There’s no shortage of gurus offering up social media advice, which is why I believe there’s room in the market for an anti-guru. 

I’d like to show you how to be the worst practitioner of the social arts that you can possibly be. If you follow these simple rules, you too can suck at social media. 

1. Not listening

The first thing you do when creating a social media strategy, is listen. More and more brands realise the importance of listening, but listening is more than just reading a dashboard.

Proper listening requires extracting insights and value from data and turning it into something actionable.

In 2012, SoDa reported 49% of respondents said creating insights and value from data was a challenge.

Despite all the benefits that you can gain from listening to consumers be themselves there are still some companies that don’t monitor conversations. If you want to distance your brand from consumers and miss out on valuable insight we suggest that you don’t listen at all.

2. False mirroring

Science teaches us that mirroring is an effective flirtation technique. Using similarity as a way into a consumer’s mind can work and marketers use it on a daily basis, but when it’s transparent, or misses the mark, people react negatively.

Not all brands can or should mirror on social as you can have a diverse group of people in the same digital space.  Weetabix’s “Three Types of Mums” Mother’s Day push didn’t go down well on Twitter.

Presumably because there are more than three types of mums.

My favourite respondent on Twitter said, “just because your Weetabix come in a box doesn’t mean that mums do”.

Image credit: Kate Dreyer

3. Asking too much

There’s a simple rule that you should always remember when running a promotion on social media. The more you ask for, the less you’ll get. It’s not rocket science.

Video competitions are probably the worst offenders. You’re essentially asking users to stop what they are doing, plan a video, make a video, edit the video, upload the video, solicit votes and follow up on their progress on a regular basis.

Few people, other than video enthusiasts, will actually take the time. The more simple the ask the wider the pool of people who will take part.

4. Spreading yourself thin

How many social networks is too much? The answer depends on how much time, money and resources you have available. Every network you enter should be backed by a solid objective.

Start where your audience is or where your brand will have the most impact. Only do what you can manage. If you want to suck at social media, try to be great on every channel all the time.

5. Siloed thinking

Social marketing doesn’t work on its own. It works best when paired with other marketing activities.

Social competitions, for example, should be paired with data capture and CRM. Conversations should be paired with brand objectives.

When brands isolate social from other tactics, or think of social media as an afterthought, they weaken the effects. One of the best ways to waste time and money is to treat social as an afterthought or the final piece of a predetermined creative idea.

6. Being slow 

Remember the Harlem Shake? I’m still trying to forget it. Many brands try to jump on the bandwagon, but does anyone remember?

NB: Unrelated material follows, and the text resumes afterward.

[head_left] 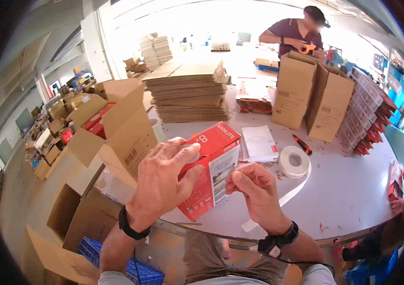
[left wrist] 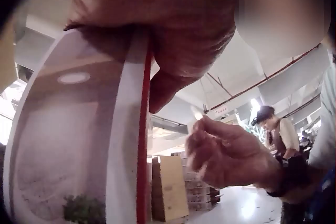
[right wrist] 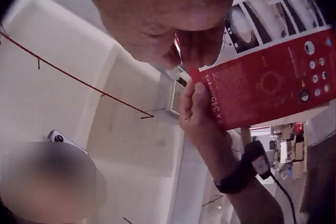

With any “viral” trend the spread has a peak and then it fades. Most brands caught the downside of the trends, so unless they did something to be more memorable than the thousands of other videos, they won’t be remembered.

You have 24-48 hours to react, and sometimes even that’s too long. If you want to become part of the noise, take your time and react to trends at your own pace.

Oreo superbowl

7. Expecting sales by simply being social

Social media as part of an integrated campaign can improve sales. Obviously, results will vary by industry. But if you don’t do anything to ask for the sale or nudge people to buy don’t expect people to empty your shelves.

If you’re simply out there to create conversations don’t expect sales. The main reason people follow your brand is because they want offers and promotions.

If you want to keep your products all to yourself, use social strictly for conversations and don’t do anything to sweeten the deal.

8. Underestimating the power

Good social media turning into a crisis is every marketer’s worst nightmare. A healthy fear of the social gods isn’t necessarily a bad thing. While fear may drive aversion to social, it also fuels careful planning and consideration.

A few years ago, United Airlines underestimated a viral video about a broken Guitar. The company didn’t resolve the issue and stock plummeted, wiping out millions from the market value.

If you want to fail big, don’t worry about a little crisis. What’s the worst that could happen?

9. Thinking that it’s cheap & easy

It’s called earned media for a reason. Social campaigns require investment, just like every other marketing effort. In the early stages, it may even require more investment than expected.

You may need trained staff, tools, content creation and paid media to make it work. This doesn’t even take into account the time required to actually make it happen. The viral benefits of social sharing can often generate a higher than anticipated media value, but this is the exception.

You will rarely hit a home run on day one. Earning media is a marathon, not a sprint.

10.  Good old fashioned stupidity

All ideas are good ideas at the time, most of the time. Other ideas are stupid from the beginning. When the person behind Kenneth Cole’s Twitter account decided to use Egyptian rioting as a brand opportunity alarm bells should have gone off.  

The social media backlash called for a boycott of Kenneth Cole. 

In the same vein, several US retailers tried to make light of Hurricane Sandy by tweeting special offers, but Urban Outfitters’ was perhaps the most tasteless.

Not all PR is good PR, especially when you try to use a serious issue to push your collections.